On the appointed Sunday, James arrived in a coat and tie that he had obviously borrowed from Bill. Nan was instantly less nervous; it was a gesture that meant he was willing to try. They arrived for the eleven o’clock service ten minutes early and sat in the third pew. Nan was usually in the choir stalls, as she had been since childhood, but she didn’t want this to be a performance. She didn’t want James to be her audience. She wanted him to be her date, her partner. She wanted to listen to the word of God with him, to have a shared experience of faith. She wanted it so badly she felt made of glass.
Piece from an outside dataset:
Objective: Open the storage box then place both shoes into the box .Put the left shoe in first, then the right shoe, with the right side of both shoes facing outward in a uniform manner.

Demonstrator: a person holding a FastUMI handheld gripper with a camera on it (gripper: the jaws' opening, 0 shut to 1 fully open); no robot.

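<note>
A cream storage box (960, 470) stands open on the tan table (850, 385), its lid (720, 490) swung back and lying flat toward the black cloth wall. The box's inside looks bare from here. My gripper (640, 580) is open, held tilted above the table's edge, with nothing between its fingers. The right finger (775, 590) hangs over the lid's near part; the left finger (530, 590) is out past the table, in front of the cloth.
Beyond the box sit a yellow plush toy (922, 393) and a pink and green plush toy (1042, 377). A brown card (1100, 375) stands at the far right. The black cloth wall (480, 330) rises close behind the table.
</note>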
It had been years since she had sat in a church pew, facing the altar instead of standing with her back to it, looking out over the congregation as she sang. She felt ordinary and plain. But she didn’t mind, because she was sitting next to someone whose hand she could reach out and hold, marveling at how astonishing it felt to love God and man so fully at the same time.
James, however, was obviously distracted. It seemed he could not be still. He opened and closed the hymnal and the prayer book, read ahead in the bulletin, took his offering cash out of his pocket much too early, folded and unfolded it until the offering plate finally came around. He rubbed his temples during the sermon and sat on his hands during the prayers. Nan had never seen him so uncomfortable, and she sat through the service wondering if he would ever want to try it again, anxious that this Sunday would be his last.